→ Task: Once the line containing "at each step" is found in the entries below, restate it and each following line word for word, stopping after the line containing "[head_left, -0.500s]".
********
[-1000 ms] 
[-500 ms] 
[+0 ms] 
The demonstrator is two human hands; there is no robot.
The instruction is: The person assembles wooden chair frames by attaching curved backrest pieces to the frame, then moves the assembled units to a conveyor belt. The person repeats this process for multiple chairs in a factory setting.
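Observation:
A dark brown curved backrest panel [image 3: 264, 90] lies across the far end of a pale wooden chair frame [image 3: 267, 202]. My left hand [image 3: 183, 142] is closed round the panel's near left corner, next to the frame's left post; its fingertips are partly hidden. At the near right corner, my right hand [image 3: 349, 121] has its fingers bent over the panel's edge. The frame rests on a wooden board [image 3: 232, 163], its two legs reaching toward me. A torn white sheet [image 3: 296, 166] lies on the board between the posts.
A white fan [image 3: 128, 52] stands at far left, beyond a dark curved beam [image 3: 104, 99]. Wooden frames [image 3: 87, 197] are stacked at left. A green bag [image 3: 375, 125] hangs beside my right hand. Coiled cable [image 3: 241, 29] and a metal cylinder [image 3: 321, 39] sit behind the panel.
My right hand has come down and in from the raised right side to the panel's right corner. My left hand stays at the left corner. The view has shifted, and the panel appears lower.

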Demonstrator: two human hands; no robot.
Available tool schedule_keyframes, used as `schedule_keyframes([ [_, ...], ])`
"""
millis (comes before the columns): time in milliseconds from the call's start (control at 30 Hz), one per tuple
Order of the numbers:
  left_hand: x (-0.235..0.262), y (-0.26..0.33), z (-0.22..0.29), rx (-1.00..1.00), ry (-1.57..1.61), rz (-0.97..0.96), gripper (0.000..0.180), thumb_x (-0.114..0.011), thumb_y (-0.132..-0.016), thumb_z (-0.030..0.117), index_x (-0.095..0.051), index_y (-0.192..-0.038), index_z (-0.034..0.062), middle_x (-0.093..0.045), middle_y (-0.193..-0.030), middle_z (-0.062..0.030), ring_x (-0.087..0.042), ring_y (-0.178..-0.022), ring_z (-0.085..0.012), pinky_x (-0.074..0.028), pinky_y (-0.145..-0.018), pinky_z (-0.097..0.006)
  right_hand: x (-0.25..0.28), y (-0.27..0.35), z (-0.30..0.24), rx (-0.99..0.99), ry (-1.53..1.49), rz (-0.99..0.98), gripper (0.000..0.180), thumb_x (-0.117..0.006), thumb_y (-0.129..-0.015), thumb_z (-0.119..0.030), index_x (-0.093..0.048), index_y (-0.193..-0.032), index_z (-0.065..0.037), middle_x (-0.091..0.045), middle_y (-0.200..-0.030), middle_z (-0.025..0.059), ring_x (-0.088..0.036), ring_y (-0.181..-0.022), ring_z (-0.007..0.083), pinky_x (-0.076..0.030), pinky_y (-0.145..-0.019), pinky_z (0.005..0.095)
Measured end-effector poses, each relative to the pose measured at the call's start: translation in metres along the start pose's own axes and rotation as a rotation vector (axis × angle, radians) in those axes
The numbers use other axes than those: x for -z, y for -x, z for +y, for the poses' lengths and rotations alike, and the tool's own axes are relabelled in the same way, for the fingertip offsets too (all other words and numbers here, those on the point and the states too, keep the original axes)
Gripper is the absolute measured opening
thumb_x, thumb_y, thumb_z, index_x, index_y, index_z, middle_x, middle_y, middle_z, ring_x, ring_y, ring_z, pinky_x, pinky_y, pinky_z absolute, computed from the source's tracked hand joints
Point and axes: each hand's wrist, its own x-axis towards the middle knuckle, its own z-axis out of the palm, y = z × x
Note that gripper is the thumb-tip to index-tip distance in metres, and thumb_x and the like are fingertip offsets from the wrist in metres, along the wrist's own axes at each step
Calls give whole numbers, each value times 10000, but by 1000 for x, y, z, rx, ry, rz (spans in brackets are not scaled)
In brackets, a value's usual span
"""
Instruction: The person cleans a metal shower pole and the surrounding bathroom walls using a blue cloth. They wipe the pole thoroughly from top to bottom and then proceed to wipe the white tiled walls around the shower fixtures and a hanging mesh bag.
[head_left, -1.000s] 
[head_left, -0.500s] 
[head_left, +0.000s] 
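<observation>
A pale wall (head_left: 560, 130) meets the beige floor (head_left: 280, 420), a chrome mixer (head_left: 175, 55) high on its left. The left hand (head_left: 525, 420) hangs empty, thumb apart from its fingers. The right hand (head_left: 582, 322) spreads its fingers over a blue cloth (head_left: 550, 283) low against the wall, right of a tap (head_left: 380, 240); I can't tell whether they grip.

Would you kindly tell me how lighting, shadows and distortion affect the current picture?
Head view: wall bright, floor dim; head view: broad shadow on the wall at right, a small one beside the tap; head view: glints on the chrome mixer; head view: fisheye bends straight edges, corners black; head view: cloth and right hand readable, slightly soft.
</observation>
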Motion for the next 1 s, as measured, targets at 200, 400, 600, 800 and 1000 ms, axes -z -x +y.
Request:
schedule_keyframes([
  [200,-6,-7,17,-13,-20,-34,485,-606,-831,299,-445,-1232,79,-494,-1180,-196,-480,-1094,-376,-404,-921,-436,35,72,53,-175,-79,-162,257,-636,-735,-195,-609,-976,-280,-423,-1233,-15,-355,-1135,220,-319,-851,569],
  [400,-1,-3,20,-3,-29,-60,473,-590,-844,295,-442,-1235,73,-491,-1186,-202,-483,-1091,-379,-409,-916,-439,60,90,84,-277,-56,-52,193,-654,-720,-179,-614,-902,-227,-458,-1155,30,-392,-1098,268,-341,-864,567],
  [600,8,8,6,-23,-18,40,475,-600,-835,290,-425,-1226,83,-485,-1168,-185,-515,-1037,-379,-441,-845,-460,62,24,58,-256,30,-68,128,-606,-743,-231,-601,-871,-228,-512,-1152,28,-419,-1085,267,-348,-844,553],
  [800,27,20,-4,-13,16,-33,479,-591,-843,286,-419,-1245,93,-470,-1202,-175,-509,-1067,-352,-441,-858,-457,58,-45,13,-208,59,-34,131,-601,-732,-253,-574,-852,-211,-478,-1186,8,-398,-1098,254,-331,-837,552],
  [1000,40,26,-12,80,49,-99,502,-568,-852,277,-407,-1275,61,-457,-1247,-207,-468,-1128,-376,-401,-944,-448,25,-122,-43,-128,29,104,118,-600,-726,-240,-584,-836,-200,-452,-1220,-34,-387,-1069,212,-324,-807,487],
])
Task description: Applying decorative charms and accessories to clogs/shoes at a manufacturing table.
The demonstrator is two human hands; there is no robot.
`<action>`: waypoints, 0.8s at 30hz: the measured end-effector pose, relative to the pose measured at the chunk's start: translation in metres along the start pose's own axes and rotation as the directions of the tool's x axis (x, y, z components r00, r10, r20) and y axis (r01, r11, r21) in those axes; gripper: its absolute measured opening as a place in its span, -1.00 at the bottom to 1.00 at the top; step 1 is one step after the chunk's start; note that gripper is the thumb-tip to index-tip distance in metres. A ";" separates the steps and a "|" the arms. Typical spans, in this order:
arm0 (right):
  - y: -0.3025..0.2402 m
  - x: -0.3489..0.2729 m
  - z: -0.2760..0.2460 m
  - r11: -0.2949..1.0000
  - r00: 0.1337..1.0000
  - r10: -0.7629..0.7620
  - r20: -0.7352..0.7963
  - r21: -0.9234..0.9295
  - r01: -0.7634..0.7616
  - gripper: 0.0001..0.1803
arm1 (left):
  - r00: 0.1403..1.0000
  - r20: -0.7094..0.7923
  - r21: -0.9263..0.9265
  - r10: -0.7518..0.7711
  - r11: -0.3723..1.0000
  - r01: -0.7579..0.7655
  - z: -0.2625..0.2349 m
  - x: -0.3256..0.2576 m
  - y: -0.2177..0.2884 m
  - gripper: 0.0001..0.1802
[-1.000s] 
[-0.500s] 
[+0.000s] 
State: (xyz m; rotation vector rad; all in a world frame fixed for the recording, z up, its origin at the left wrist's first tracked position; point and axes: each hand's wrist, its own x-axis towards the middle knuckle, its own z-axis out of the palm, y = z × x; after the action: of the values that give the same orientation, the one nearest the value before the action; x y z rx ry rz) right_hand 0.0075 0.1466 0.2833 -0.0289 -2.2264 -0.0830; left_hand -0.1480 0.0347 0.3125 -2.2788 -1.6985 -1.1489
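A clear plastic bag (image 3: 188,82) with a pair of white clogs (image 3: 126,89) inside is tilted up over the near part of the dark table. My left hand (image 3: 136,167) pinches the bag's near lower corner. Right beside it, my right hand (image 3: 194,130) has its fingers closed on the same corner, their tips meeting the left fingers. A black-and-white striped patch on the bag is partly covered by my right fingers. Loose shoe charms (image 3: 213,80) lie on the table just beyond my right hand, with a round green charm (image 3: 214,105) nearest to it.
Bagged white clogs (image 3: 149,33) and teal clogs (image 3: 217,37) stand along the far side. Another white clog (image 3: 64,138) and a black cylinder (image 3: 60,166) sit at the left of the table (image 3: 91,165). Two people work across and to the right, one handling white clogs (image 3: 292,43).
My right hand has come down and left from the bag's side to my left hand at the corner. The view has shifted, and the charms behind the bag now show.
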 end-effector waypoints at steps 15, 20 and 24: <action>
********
→ Solution to this problem:
Note that gripper is the thumb-tip to index-tip distance in metres, and thumb_x and the like are fingertip offsets from the wrist in metres, along the wrist's own axes at each step
Calls give whole numbers, each value times 10000, but by 1000 for x, y, z, rx, ry, rz (spans in brackets are not scaled)
In brackets, a value's usual span
"""
Instruction: The person cleans a metal shower pole and the surrounding bathroom walls using a blue cloth. They wipe the pole thoroughly from top to bottom and then proceed to wipe the white tiled walls around the shower fixtures and a hanging mesh bag.
[head_left, -1.000s] 
[head_left, -0.500s] 

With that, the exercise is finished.